### Problem:
Copy every record verbatim. Leave the pictures out.

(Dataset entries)
========================================

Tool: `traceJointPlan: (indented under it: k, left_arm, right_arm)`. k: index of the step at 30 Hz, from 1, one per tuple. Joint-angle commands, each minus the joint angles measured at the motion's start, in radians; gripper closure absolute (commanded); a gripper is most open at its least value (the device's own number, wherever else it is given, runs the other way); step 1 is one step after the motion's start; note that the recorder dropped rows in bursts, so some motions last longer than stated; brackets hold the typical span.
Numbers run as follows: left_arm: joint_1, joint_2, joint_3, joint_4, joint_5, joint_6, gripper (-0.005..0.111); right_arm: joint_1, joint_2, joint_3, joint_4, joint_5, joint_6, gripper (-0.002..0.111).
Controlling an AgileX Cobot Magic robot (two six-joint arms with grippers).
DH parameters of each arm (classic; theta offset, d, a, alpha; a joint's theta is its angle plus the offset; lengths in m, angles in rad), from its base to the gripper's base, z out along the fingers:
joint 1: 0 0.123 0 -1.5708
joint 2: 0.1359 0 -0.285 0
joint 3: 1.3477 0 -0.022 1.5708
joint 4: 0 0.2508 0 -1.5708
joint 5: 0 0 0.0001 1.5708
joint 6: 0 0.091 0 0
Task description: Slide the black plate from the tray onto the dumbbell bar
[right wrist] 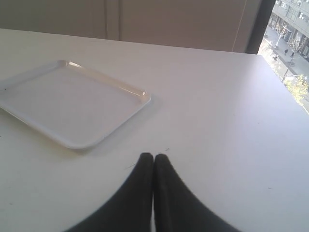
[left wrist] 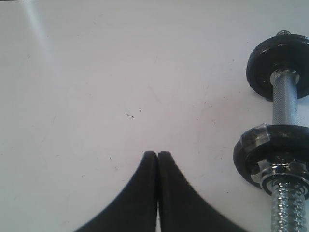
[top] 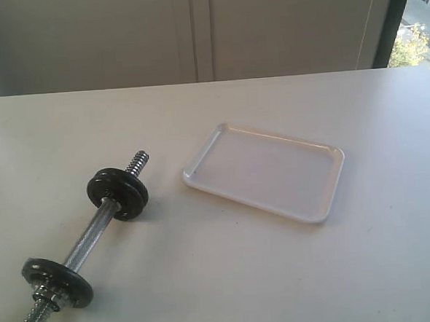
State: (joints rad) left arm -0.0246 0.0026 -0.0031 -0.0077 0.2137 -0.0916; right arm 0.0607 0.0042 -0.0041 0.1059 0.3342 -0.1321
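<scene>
Discs (top: 117, 194) on bar (top: 88, 238), tray (top: 267, 171) nearby

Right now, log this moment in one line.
tray: nothing on it | dumbbell bar: carries black discs toward both ends | left gripper: shut, empty | right gripper: shut, empty

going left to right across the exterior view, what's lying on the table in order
near black disc → knurled shaft of the dumbbell bar → far black discs → threaded tip → white tray, nothing in it
</scene>
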Motion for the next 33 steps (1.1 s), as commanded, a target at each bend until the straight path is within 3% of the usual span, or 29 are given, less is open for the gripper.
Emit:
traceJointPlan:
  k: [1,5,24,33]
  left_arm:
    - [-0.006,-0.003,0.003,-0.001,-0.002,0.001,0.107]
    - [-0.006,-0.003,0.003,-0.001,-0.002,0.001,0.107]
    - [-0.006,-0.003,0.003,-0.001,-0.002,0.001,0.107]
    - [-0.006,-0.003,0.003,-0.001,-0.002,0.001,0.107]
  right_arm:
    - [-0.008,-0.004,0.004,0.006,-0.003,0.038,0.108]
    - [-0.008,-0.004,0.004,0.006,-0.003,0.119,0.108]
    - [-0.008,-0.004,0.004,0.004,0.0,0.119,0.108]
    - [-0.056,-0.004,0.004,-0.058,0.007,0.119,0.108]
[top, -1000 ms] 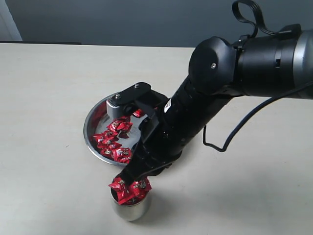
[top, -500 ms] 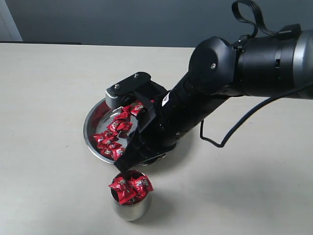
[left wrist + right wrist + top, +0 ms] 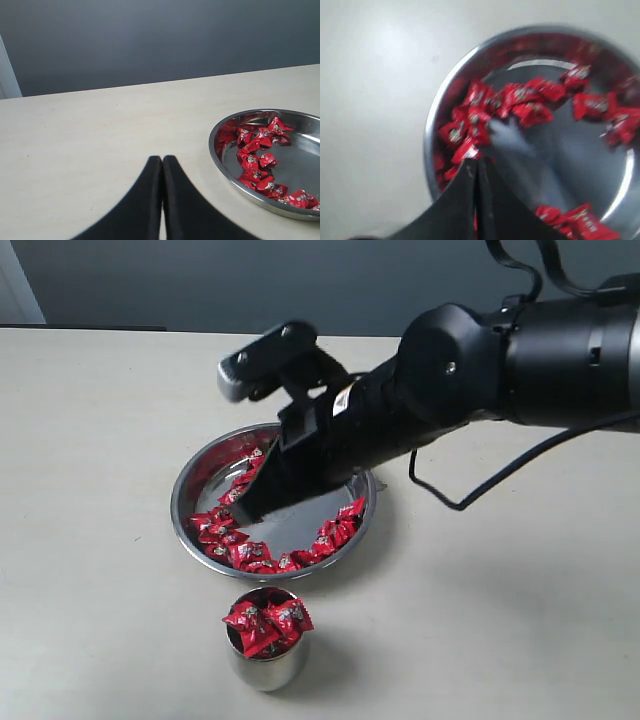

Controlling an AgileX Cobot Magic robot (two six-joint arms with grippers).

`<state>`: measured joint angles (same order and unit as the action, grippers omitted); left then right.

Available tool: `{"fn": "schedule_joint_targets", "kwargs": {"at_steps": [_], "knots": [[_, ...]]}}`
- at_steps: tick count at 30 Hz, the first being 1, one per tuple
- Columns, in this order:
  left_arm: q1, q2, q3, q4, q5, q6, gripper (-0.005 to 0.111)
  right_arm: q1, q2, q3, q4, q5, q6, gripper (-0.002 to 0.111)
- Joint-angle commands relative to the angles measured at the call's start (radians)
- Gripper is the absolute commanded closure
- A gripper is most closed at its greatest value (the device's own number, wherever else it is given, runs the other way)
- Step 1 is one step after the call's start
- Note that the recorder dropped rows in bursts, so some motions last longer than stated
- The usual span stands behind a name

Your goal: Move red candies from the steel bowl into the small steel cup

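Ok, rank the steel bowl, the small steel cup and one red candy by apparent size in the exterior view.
1. steel bowl, widest by far.
2. small steel cup.
3. red candy, any single one in the bowl.

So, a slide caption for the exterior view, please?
Shut right fingers over the steel bowl of red candies; small steel cup heaped nearby.

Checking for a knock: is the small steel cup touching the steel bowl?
Apart. The exterior view shows bare table between the steel bowl rim and the small steel cup standing in front of it.
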<state>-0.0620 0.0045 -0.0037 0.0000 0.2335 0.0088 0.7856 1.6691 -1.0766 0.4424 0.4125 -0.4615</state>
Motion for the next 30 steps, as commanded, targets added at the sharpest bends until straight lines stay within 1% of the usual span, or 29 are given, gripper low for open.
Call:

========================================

### Result:
Tool: `traceJointPlan: (indented under it: k, left_arm, right_arm)`. k: index of the step at 30 Hz, from 1, one per tuple. Joint-angle commands, each minus the joint angles measured at the motion's start, in radians; gripper closure absolute (commanded); a gripper is most open at its least value (the device's own number, wherever else it is given, runs the other way); step 1 is one step after the motion's start; note that the recorder dropped rows in bursts, so some motions last longer than stated; brackets hold the typical span.
Numbers run as follows: left_arm: joint_1, joint_2, joint_3, joint_4, joint_5, joint_6, gripper (-0.005..0.111); right_arm: joint_1, joint_2, joint_3, joint_4, joint_5, joint_6, gripper (-0.002..0.111).
Controlling an AgileX Cobot Magic robot (two six-joint arms with grippers).
DH parameters of each arm (classic; theta offset, d, a, alpha; a joint's theta is its angle plus the offset; lengths in m, angles in rad), from its base to the gripper's base, z out along the fingers:
joint 1: 0 0.123 0 -1.5708
joint 2: 0.1359 0 -0.285 0
joint 3: 1.3477 0 -0.022 1.5708
joint 4: 0 0.2508 0 -1.5708
joint 5: 0 0 0.0001 1.5708
joint 6: 0 0.091 0 0
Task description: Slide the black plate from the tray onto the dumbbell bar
[right wrist] 
[left wrist] 
[top] 
State: (joints rad) left arm -0.0246 0.0026 -0.0031 -0.0077 0.2137 -0.0916; right arm 0.0607 0.0042 -0.0041 0.1059 0.3342 -0.1321
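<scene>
Discs (top: 117, 194) on bar (top: 88, 238), tray (top: 267, 171) nearby

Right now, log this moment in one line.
tray: nothing on it | dumbbell bar: carries black discs toward both ends | left gripper: shut, empty | right gripper: shut, empty

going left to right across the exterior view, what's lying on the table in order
near black disc → knurled shaft of the dumbbell bar → far black discs → threaded tip → white tray, nothing in it
</scene>
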Motion for the next 33 steps (1.1 s), as commanded, a target at each bend until the straight path is within 3% of the usual span, or 29 are given, less is open for the gripper.
Emit:
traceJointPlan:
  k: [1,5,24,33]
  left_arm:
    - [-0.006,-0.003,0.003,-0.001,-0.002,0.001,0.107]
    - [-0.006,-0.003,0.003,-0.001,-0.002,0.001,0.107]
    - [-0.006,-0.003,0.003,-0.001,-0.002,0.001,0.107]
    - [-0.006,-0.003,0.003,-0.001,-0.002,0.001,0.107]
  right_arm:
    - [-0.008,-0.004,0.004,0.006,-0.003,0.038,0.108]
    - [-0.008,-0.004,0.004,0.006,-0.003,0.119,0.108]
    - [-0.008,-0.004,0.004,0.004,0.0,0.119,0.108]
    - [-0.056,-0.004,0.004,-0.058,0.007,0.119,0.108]
[top, -1000 ms] 
[top, -500 ms] 
[left wrist + right wrist + top, +0 ms] 

Controlling an AgileX Cobot Magic robot (two six-joint arms with grippers).

`<state>`: measured joint angles (same order and unit as the action, grippers omitted); left then right.

Available tool: `{"fn": "schedule_joint_targets", "kwargs": {"at_steps": [_], "knots": [[_, ...]]}}`
- at_steps: tick count at 30 Hz, the first being 1, one per tuple
- Columns, in this order:
  left_arm: q1, q2, q3, q4, q5, q6, gripper (-0.005 to 0.111)
  right_arm: q1, q2, q3, q4, q5, q6, gripper (-0.002 to 0.111)
- Joint-angle commands relative to the angles measured at the call's start (radians)
- Gripper is the absolute commanded closure
- A gripper is most closed at its greatest value (the device's own number, wherever else it is given, runs the other way)
- Step 1 is one step after the call's start
- Note that the recorder dropped rows in bursts, so some motions last longer than stated
- The usual span stands behind a name

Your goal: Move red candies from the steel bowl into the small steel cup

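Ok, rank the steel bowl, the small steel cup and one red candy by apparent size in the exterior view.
1. steel bowl, widest by far.
2. small steel cup.
3. red candy, any single one in the bowl.

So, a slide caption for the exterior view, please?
Shut right fingers over the steel bowl of red candies; small steel cup heaped nearby.

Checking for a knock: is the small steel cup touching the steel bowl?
Apart. The exterior view shows bare table between the steel bowl rim and the small steel cup standing in front of it.
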<state>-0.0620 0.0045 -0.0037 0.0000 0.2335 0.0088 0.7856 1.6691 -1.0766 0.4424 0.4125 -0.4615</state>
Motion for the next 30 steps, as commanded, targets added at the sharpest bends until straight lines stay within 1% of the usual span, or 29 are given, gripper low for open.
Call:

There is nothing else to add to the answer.